De repente se sintió presa de un furor vesánico, no tanto por haberse visto forzado a poner de manifiesto su situación personal, de la que, por lo demás, no hacía misterio, sino por la certeza de haber sido manipulado por aquella mujer con fines que él ignoraba. Ahora todo lo hablado con él o incluso con terceros en su presencia le parecía un embuste encaminado a sonsacarle. De repente se puso de pie.
– ¡Bueno, ya está bien! -dijo sin dirigirse a nadie en particular-. Llevo demasiado tiempo en esta casa. Me voy de una vez.
– Hum -exclamó Charlie, que salía en aquel momento de su letargo-, definitivamente la cena me ha producido un desarreglo.
– ¿Se puede? -dijo una voz desde la puerta.
– ¡Vaya, qué sorpresa! -dijo la enferma recuperando súbitamente aquella voz cantarina que Fábregas había advertido en ella en un primer momento, pero que luego se había ido convirtiendo en una cantinela monótona y destemplada-. Yo le hacía en otro sitio. No me diga que ha estado en la casa todo este tiempo.
– Oh, no, qué va -respondió el doctor Pimpom lanzando miradas de soslayo a Fábregas. Ahora sus facciones rechonchas reflejaban el cansancio de la jornada-. He salido a evacuar unos asuntos y ahora, antes de retirarme definitivamente a mis soledades, se me ha ocurrido dejarme caer para ver cómo seguía usted -levantó a la altura de la cara el maletín que llevaba en la mano, como si la posesión de este utensilio bastara para demostrar la veracidad de su afirmación o como si la condición de médico que simbolizaba el maletín pusiera todos sus actos a cubierto de sospecha-. Y también, ¿por qué no decirlo todo?, para ver si me invitaban a una taza de café, aunque veo que no soy oportuno.
– Si lo dice por mí, me estaba yendo -dijo Fábregas secamente.
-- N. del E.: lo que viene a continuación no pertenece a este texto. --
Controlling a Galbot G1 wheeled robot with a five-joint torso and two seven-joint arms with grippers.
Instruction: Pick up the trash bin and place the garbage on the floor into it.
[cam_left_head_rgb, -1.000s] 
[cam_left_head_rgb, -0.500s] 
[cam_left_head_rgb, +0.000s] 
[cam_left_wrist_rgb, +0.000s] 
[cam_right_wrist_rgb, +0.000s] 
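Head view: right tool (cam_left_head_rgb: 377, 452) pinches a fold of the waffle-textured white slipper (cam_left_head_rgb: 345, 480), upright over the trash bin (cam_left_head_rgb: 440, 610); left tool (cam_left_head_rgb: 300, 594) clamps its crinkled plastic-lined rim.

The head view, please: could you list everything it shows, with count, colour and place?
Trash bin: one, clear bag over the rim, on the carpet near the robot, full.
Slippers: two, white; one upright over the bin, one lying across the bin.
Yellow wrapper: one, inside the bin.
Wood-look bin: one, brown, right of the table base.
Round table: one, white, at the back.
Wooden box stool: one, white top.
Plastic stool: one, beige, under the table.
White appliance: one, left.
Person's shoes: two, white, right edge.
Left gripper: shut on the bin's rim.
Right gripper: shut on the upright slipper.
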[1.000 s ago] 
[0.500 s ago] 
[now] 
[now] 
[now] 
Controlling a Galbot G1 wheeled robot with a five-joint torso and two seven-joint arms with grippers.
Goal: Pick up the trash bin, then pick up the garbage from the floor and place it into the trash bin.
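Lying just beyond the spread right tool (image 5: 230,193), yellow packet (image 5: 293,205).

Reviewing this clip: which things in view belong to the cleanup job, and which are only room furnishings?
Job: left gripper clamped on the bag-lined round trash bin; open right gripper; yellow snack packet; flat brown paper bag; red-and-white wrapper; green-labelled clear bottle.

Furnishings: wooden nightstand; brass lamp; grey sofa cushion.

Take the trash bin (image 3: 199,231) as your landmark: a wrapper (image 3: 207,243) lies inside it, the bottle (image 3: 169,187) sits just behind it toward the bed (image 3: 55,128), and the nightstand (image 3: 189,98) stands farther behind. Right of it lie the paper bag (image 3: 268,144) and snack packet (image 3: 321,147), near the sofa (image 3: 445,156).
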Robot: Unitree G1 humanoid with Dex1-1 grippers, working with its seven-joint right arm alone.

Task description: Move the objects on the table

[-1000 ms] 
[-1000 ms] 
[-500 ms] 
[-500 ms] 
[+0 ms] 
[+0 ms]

Iba efectivamente hacia la puerta cuando vio en ésta a María Clara, que al punto reculó, como si buscase escondite en la penumbra de la sala contigua. El gesto, sin embargo, había sido realizado tardíamente y ella, al percibirlo, desistió de su primera intención y optó por plantarle cara.
– Así que usted también estaba aquí todo este tiempo -dijo ella.
– Yo también estaba a punto de retirarme -anunció Charlie desperezándose de su sillón.
– Parece que la casa ha estado muy concurrida todo este tiempo -dijo Fábregas con ironía mal disimulada.
El doctor Pimpom se había sentado en la silla que aquél acababa de dejar vacante y ahora colocaba a la enferma un brazalete inflable para verificar su tensión arterial.
– ¿Ya te quieres acostar, Charlie? -preguntó la enferma mirando a su esposo con desamparo, como si estuviese a punto de serle practicada una intervención quirúrgica de gran envergadura.